Carnival Corporation (CCL -0.48%), parent company of Carnival Cruise Line, is one of the world’s largest cruise ship operators. After seeing its business screech to a standstill amidst the pandemic, Carnival has been on the rise again — in fact, reaching record revenue in fiscal 2023. But there’s one lingering problem that has investors worried about the company. Here’s what you need to know and what Carnival is planning to do about it.
Carnival is lagging behind
Carnival stock has only risen half as much as peer Royal Caribbean Group (RCL -0.81%) over the past year as the cruise industry rebounds from effectively being shut down during the pandemic. But the problem here is worse than it seems because Carnival shares are down 70% over the past five years even as Royal Caribbean is up 10%. Effectively, Royal Caribbean has recovered all of the ground lost during the pandemic, but Carnival stock is still in purgatory.
What’s going on? The first part of the story is the pandemic. Cruise lines weren’t allowed to operate, which was bad for business. That’s an obvious statement. But running a cruise line, even if there are no passengers, is a costly affair. In order to get through that difficult stretch, Carnival took on debt, as did Royal Caribbean. The debt-to-equity chart below highlights what happened on the balance sheets of these two competitors.

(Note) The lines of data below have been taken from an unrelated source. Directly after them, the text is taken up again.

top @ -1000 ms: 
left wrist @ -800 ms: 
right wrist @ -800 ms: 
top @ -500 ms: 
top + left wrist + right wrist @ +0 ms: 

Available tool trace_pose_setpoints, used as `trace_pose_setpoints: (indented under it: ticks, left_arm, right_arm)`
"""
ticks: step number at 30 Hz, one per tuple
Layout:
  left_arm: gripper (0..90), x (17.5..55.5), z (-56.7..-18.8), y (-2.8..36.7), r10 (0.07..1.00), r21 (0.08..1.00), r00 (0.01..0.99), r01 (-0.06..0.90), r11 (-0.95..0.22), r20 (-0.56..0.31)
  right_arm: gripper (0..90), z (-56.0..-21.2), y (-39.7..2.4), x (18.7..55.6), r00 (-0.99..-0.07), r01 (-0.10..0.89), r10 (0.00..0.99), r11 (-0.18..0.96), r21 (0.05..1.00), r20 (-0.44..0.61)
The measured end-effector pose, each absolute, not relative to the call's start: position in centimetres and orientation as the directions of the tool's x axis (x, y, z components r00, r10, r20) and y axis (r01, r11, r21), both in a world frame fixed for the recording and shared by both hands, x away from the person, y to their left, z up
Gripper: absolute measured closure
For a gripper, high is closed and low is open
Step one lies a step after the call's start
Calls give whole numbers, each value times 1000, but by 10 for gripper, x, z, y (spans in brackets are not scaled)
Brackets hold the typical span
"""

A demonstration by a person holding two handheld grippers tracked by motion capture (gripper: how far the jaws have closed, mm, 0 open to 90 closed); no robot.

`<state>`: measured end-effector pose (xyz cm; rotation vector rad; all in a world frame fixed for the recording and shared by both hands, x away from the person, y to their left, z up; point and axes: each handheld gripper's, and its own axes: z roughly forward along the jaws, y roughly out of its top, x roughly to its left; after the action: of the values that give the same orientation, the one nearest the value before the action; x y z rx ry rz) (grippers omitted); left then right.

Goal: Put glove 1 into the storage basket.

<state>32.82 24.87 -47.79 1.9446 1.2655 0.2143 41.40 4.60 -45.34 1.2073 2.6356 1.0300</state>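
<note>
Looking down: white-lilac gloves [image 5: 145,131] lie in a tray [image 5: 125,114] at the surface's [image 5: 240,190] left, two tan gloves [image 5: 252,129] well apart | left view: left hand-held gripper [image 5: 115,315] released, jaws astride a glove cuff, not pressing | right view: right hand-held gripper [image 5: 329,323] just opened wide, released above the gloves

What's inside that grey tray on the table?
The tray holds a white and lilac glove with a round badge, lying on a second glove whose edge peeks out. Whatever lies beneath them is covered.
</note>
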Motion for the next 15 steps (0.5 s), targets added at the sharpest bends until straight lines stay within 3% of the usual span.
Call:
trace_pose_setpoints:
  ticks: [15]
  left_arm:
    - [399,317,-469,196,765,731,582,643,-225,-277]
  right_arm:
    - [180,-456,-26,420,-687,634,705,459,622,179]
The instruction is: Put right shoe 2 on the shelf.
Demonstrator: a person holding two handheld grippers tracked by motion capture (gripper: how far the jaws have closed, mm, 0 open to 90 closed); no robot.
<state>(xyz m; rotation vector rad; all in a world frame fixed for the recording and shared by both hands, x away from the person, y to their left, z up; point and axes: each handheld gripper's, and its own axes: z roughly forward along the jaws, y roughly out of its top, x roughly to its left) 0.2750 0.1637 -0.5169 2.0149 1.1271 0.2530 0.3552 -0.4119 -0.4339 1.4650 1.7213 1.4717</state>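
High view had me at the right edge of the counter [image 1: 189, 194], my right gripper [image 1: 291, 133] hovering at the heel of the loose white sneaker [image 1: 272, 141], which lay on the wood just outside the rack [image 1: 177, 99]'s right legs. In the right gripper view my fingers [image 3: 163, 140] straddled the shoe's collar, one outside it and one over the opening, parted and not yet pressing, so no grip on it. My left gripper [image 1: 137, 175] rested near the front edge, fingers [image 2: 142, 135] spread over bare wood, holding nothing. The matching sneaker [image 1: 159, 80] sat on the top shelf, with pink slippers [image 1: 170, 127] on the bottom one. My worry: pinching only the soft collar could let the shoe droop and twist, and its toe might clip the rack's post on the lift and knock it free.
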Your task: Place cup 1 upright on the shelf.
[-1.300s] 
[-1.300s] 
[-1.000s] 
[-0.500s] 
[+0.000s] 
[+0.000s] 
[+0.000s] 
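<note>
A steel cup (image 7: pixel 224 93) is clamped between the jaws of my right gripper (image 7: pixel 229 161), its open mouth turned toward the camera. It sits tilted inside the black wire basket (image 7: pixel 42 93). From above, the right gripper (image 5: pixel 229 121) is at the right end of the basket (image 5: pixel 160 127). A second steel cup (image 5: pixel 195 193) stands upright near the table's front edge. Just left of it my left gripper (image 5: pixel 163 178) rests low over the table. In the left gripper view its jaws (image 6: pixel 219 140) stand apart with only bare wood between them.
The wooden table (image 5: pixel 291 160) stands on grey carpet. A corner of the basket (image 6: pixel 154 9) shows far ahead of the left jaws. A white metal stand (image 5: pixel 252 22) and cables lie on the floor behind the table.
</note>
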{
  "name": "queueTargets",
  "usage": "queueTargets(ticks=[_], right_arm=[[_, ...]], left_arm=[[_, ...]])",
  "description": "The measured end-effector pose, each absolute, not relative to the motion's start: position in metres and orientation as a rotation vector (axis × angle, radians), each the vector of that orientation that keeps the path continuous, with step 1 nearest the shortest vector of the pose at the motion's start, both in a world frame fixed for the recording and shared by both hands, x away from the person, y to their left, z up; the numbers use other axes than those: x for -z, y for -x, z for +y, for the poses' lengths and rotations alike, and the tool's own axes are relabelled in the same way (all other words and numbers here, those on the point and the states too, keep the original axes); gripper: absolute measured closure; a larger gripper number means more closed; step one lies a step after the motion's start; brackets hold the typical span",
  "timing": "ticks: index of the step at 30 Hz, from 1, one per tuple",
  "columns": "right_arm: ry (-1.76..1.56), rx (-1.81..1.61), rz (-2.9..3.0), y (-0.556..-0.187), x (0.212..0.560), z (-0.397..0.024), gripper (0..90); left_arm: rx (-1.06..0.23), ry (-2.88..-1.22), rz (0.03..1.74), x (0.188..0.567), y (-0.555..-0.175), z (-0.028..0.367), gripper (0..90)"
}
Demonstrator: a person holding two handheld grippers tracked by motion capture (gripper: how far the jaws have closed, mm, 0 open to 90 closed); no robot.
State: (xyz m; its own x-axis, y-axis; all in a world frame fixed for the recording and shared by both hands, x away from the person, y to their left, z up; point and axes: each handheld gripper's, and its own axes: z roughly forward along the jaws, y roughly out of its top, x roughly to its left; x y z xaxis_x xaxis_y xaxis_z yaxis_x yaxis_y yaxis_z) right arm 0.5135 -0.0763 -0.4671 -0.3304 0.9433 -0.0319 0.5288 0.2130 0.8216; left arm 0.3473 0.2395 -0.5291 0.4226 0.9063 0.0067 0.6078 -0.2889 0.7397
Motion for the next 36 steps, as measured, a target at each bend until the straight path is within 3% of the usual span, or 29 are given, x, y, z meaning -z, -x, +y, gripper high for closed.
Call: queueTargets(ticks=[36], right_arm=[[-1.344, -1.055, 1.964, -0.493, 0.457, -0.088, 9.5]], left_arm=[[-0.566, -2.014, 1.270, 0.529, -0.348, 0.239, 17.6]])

The big takeaway here, however, shows up at the end of the chart. Notice that Royal Caribbean has more aggressively reduced its leverage. That means that Carnival is lagging behind in the effort to get its financial house back in order. This is a key issue for investors to monitor.
Carnival knows it has a problem
The current state of the balance sheet is the bad news. The good news is that Carnival knows it has a problem and is planning to do something about it. Notably, in the company’s fiscal 2023 earnings presentation, it stated: “Substantial increases in Free Cash Flow [are] expected in 2024 and beyond to drive down our debt balances.”
That was on a slide dedicated to Carnival’s balance sheet improvement efforts. It was the culminating bullet point, with the other items highlighting the progress the cruise line has made so far in strengthening its debt profile. There’s still a lot of work to be done. Just knowing there’s a problem and making some initial headway isn’t enough to change investors’ minds about the debt situation.
That said, the company’s efforts to reduce debt have been accelerating. So this is a problem Carnival knows it needs to solve more quickly.
Given Carnival’s laggard stock performance, contrarian investors might be attracted to the recovery potential that still seems to exist here. That’s not a bad thought process, per se, but caution is in order. Carnival’s business is doing well today, but a recession could quickly lead to a pullback in cruise spending. That would make it much harder for Carnival to reduce debt the way it hopes it can.
In other words, for more aggressive investors, there’s a reason to be interested in the stock, but financial performance and balance sheet progress need to be closely monitored.
Carnival is still a work in progress
At the end of the day, Carnival probably isn’t the best option for risk-averse investors. Yes, the business is rebounding strongly from the pandemic period, but the stock is still floundering relative to peers, and that’s at least partly because of the company’s still-troubled balance sheet. Fixing that problem won’t be quick and it requires ongoing business strength, which there is no way of guaranteeing at a highly economically sensitive company.